Notons que cette décision est intervenue après la chute drastique des prix du pétrole et le déficit de la balance commerciale. D’autant plus que ces prix ont affecté les entrées en devises et la fiscalité pétrolière, principal pourvoyeur du trésor public.

Cette dépréciation du dinar aura des conséquences redoutables sur le pouvoir d’achat des ménages et une augmentation significative des prix des produits. Ce qui sera accompagné par la baisse de la demande et entraînera le pays dans une inflation.

Pour l’après-coronavirus, c’est l’incertitude totale qui planera sur l’économie nationale, d’autant plus que celle-ci est non-productive et ne profitera pas pour nos entreprises de conquérir les marchés régionaux ou internationaux afin d’écouler leur surproduction. A cela s’ajoute une baisse d’investissement et de l’importation, vu la flambée des coûts, ce qui entraînera le ralentissement de tout le tissu économique.

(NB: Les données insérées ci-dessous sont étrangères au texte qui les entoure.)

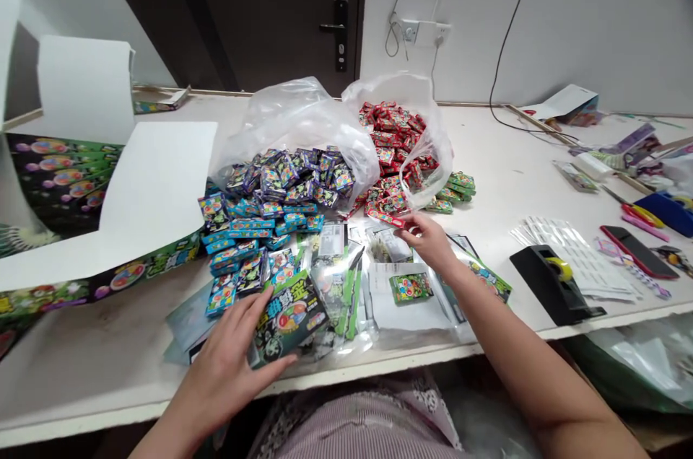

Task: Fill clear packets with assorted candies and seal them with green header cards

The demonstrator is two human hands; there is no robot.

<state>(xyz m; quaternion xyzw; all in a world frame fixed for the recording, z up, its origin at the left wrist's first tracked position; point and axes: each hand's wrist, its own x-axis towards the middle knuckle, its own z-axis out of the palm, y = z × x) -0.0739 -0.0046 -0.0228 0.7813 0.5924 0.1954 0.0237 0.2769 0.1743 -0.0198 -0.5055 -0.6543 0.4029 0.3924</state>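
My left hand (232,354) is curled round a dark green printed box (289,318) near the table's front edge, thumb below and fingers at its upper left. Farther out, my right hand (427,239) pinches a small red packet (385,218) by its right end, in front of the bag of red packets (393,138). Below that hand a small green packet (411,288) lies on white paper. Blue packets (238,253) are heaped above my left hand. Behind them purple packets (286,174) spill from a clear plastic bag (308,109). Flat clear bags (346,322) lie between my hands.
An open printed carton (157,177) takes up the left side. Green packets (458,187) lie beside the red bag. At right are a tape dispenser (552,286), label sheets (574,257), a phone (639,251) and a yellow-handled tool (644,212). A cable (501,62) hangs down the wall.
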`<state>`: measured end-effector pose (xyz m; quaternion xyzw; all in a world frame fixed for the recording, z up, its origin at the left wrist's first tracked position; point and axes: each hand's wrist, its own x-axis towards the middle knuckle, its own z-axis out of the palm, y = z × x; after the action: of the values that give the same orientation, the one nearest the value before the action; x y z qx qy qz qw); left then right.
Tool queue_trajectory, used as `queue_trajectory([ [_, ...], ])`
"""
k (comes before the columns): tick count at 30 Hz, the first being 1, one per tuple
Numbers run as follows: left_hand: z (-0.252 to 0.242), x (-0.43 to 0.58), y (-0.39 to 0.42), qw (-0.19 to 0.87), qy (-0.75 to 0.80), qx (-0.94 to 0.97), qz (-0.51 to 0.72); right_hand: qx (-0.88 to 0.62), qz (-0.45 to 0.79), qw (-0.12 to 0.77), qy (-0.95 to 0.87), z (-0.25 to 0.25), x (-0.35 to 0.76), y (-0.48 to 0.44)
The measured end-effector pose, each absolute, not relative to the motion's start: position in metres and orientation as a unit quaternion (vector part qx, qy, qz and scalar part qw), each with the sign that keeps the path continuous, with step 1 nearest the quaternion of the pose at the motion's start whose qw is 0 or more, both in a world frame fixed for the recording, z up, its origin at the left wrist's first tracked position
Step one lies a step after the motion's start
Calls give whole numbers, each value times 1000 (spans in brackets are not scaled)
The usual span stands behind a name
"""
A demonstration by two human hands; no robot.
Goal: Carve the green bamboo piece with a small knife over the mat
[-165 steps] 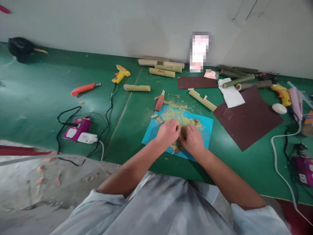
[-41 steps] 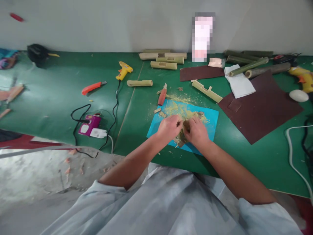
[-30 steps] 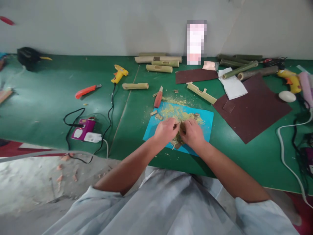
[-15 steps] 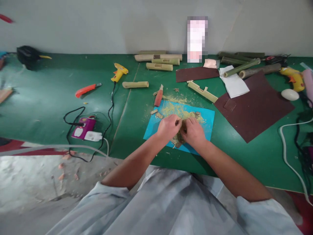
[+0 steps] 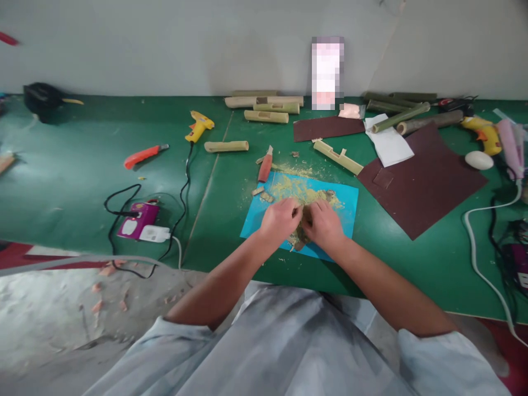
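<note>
The left hand (image 5: 278, 220) and the right hand (image 5: 326, 224) sit just beside each other, fingers curled narrow; they appear to be pinching a brown-green clump (image 5: 302, 238) between them, though they hide most of it. The clump is over a blue sheet (image 5: 348, 204) strewn with pale shavings (image 5: 291, 188). From the hands, a red-handled carving knife (image 5: 265, 167) lies at eleven o'clock, a notched bamboo tube (image 5: 336, 158) at one, a yellow glue gun (image 5: 199, 128) near ten. At nine, a purple power strip (image 5: 143, 215) carries a white charger (image 5: 153, 234), its label too small to read.
</note>
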<state>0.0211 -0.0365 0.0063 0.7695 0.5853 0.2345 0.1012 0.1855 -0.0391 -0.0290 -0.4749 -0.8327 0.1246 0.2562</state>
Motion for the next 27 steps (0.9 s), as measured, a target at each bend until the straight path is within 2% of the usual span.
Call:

Les solutions possibles face à la crise

Par ailleurs, dans une situation pareille, on ne peut que préconiser la régulation du marché parallèle afin d’injecter cet argent dans le circuit économique, pour apporter une bouffée d’oxygène à l’économie nationale. Il faudrait également profiter du boom de l'Internet en cette période de confinement pour introduire le commerce électronique qui induira une baisse de l’utilisation de la monnaie.